In LimboI'm in a very apathetic state where I hope for an accident to kill me but I'm not ready to kill myself. I think about death because I'm not sure whether I want to live or die. I can't decide. Today I was hoping that I would slip fall and sustain a lethal head injury on the sidewalk. I'm a pedestrian often and I space out a lot so if I'm lucky the two factors will combine to result in me being hit by a car.
I didn't want to put this in the "I have suicidal thoughts" group because my pain is different from the kind that is discussed in those groups. It's more like starvation than pain. It sounds silly but my thirst for knowledge is so intense that it is the only reason for my life. Since the specific areas of knowledge that I thirst for are unreachable it makes my lifef pointless. If the only thing I want or care about is knowledge then being deprived of it is like taking away my reason to live.

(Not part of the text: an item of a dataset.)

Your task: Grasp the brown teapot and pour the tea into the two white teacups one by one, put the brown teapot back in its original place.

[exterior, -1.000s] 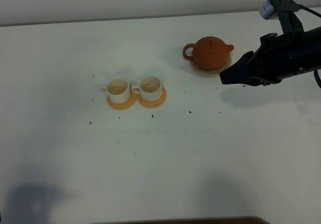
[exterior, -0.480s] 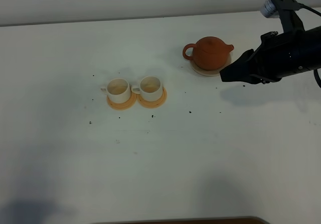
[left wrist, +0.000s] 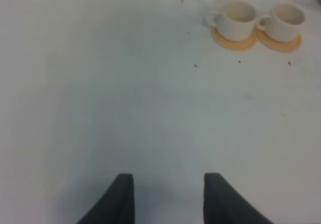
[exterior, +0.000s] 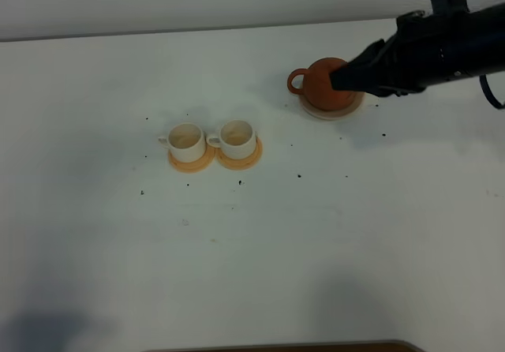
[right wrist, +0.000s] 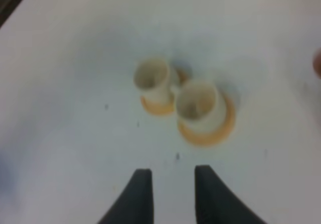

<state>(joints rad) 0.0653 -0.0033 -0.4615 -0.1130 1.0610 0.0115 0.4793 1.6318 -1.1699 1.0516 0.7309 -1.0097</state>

Curiosity is my main drive and my favourite saying is "curiosity killed the cat". I have a different interpretation of that saying than the one most people think of. Whenever I hear someone use that saying in the sense that the cat was too curious and got itself in trouble I want to punch the speaker. The cat wasn't killed because he was curious and got himself in trouble. The cat was killed because he "didn't get himself in trouble".
My definition of the common saying is that unsatisfied curiosity starved the cat to death. Getting into a dangerous situation as a result of foolish curiosity would be a much better alternative to starvation. I should know. I'm being starved and it's killing me. It makes me want to die because this life is futile.
Thinking about the possibility of reincarnation now. Something needs to happen for me to be satisfied and it can't happen in this life. I can never be content until it does so reincarnation sounds better than going to some kind of heaven for me. If, at the end of this life, I were to go to heaven, I would be just as miserable as I would be in hell. My thirst would still be unquenched and having something better wouldn't make any difference at all. Heaven means the end. It means that there is nothing more to happen in life which means that whatever didn't happen will never happen. Forever means never and since my thirst is for an imperfect thing that has pain attached to it, it would certainly not be in heaven. It is an earthly thing but it is not materialistic. It is a need for specific life experiences. Certain things need to happen in my life. That is why I would prefer to be reincarnated an infinite number of times until those things happen.
Obviously I don't know what happens after death. Even reincarnation isn't perfect for my kind of person. The kind of person I am is like Faust and the problem with reincarnation is that the person in your next life may be related to you even if it isn't really you. I have no memory of any past lives and I sometimes wonder if what I'm waiting for already happened. I would have no memory of this life in the next one if I were reincarnated. So I am still left with my bleak and miserable situation. I'm still deprived and I have very little hope.
I can truly understand and identify with Faust. The difference between me and him is trivial. He wanted more than I want but we still both are starved of something unattainable. He wanted unlimited knowledge and worldly pleasures and I want unattainable knowledge without pleasure. What he needed is still equally unattainable to what I need.
I'm sure the idea of making a deal with a demon for knowledge sounds foolish. I doubt people who don't feel the same Faustian pain understand the desperation. I'm so desperate I would probably make a similar bargain just to end the pain. Obviously I can't just do that but if given the opportunity I would consider it.
I often joke to myself that there is someone listening to me in my living room and bedroom but that is just me being silly. I start to thing, "ooh, the promises I've made have been heard and my pleas are being listened to". That's just me fooling around and being childish. I pretend certain things are ways of someone letting me know he is listening when I know that's not the case. For example, when a present I hid in my closet fell against the door, bounced off, fell again, bounced off, banged into the door again, bounced off, and fell a fourth time I just pretended that the four knocks that were created was a signal that my prayer was heard even though I knew it was just my present banging against the door.
That allowed me to just play with it as a coping mechanism. I play with such ideas just to keep myself out of the hopeless pit I spend too much time in. Distraction is another coping mechanism. I try to distract myself from my thoughts by occupying my attention with other things like video games. I just want to stop thinking. I give up. Just let me go to sleep and stop thinking about my hunger. It feels like someone is constantly repeating the words "you know you want it" to me. You know you want it. You know you want it. You know you want it. It's just an intrusive thought coming from my unconscious.
Please shut up brain. Please shut up brain. Please shut up. Why can't I just lose consciousness?